Hypoxia-Directed Treatment of Human Papillomavirus–Related Oropharyngeal Carcinoma

Author(s): Nancy Y. Lee, MD1, Eric J. Sherman, MD2, HeiKo Schöder, MD, MBA3, Rick Wray, MD3, Jay O. Boyle, MD4, Bhuvanesh Singh, MD, PhD4, Milan Grkovski, PhD5, Ramesh Paudyal, PhD5, Louise Cunningham, SLPD4, Zhigang Zhang, PhD6, Vaios Hatzoglou, MD3, Nora Katabi, MD7, Bill H. Diplas, MD, PhD1, James Han, MD1, Brandon S. Imber, MD, MA1, Khoi Pham, MBA8, Yao Yu, MD1, Kaveh Zakeri, MD, MAS1, Sean M. McBride, MD, MPH1, Jung J. Kang, MD, PhD1, C. Jillian Tsai, MD, PhD1, Linda C. Chen, MD1, Daphna Y. Gelblum, MD1, Jatin P. Shah, MD4, Ian Ganly, MD, PhD4, Marc A. Cohen, MD, MPH4, Jennifer R. Cracchiolo, MD4, Luc G.T. Morris, MD, MSc4, Lara A. Dunn, MD2, Loren S. Michel, MD2, James V. Fetten, MD2, Anuja Kripani, MD, MPH, David G. Pfister, MD2, Alan L. Ho, MD, PhD2, Amita Shukla-Dave, PhD5, John L. Humm, PhD5, Simon N. Powell, MD, PhD1, Bob T. Li, MD, PhD, MPH2, Jorge S. Reis-Filho, MD, PhD7, Luis A. Diaz, MD, MSc2, Richard J. Wong, MD4, Nadeem Riaz, MD, MSc1
Source: https://doi.org/10.1200/JCO.23.01308
Anjan J Patel MD

Dr. Anjan Patel's Thoughts

Interesting study where HPV+ head/neck cancer patients were assessed with a unique PET/CT with F-fluoromisonidazole, which assesses hypoxia in tissue. If, after two weeks of chemoradiation, the tumor became hypoxic, the patients were allowed to have chemotherapy alone while nonresponders went on to complete chemoradiation. At two years of follow-up, both arms were equivalent. There is more and more interest in how to safely de-escalate HPV+ head/neck cancer patients, but still, none have shown this can be done without compromising outcomes; this may be worth following to see if this works out.

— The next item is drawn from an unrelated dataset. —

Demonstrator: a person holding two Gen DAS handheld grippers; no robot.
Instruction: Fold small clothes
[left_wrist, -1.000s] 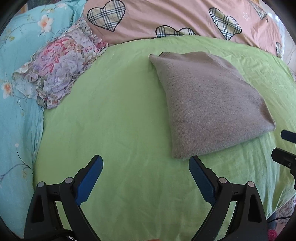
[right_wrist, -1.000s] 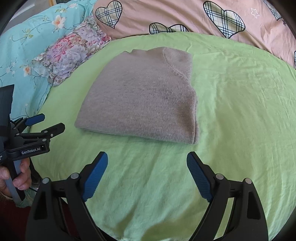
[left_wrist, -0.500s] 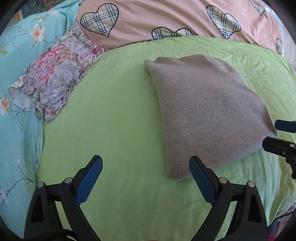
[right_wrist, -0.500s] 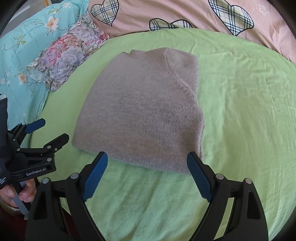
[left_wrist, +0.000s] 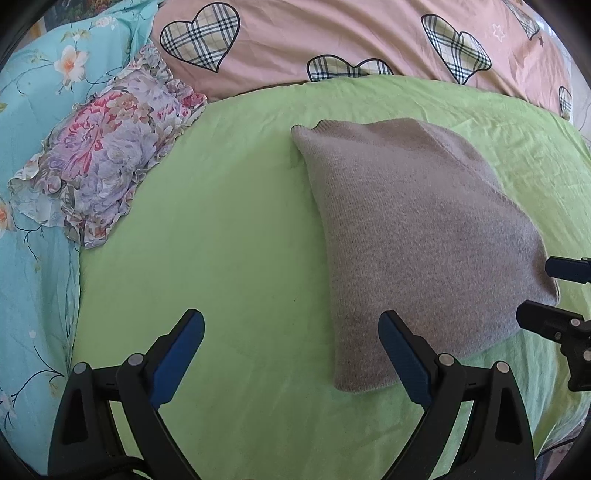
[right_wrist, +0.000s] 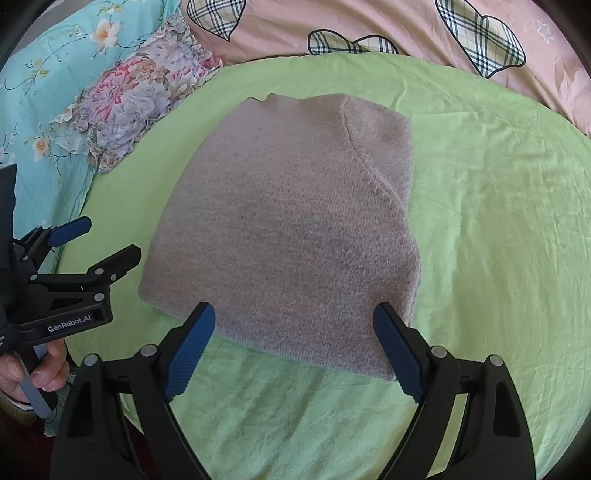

Standard curative-intent chemoradiotherapy for human papillomavirus (HPV)–related oropharyngeal carcinoma results in significant toxicity. Since hypoxic tumors are radioresistant, we posited that the aerobic state of a tumor could identify patients eligible for de-escalation of chemoradiotherapy while maintaining treatment efficacy.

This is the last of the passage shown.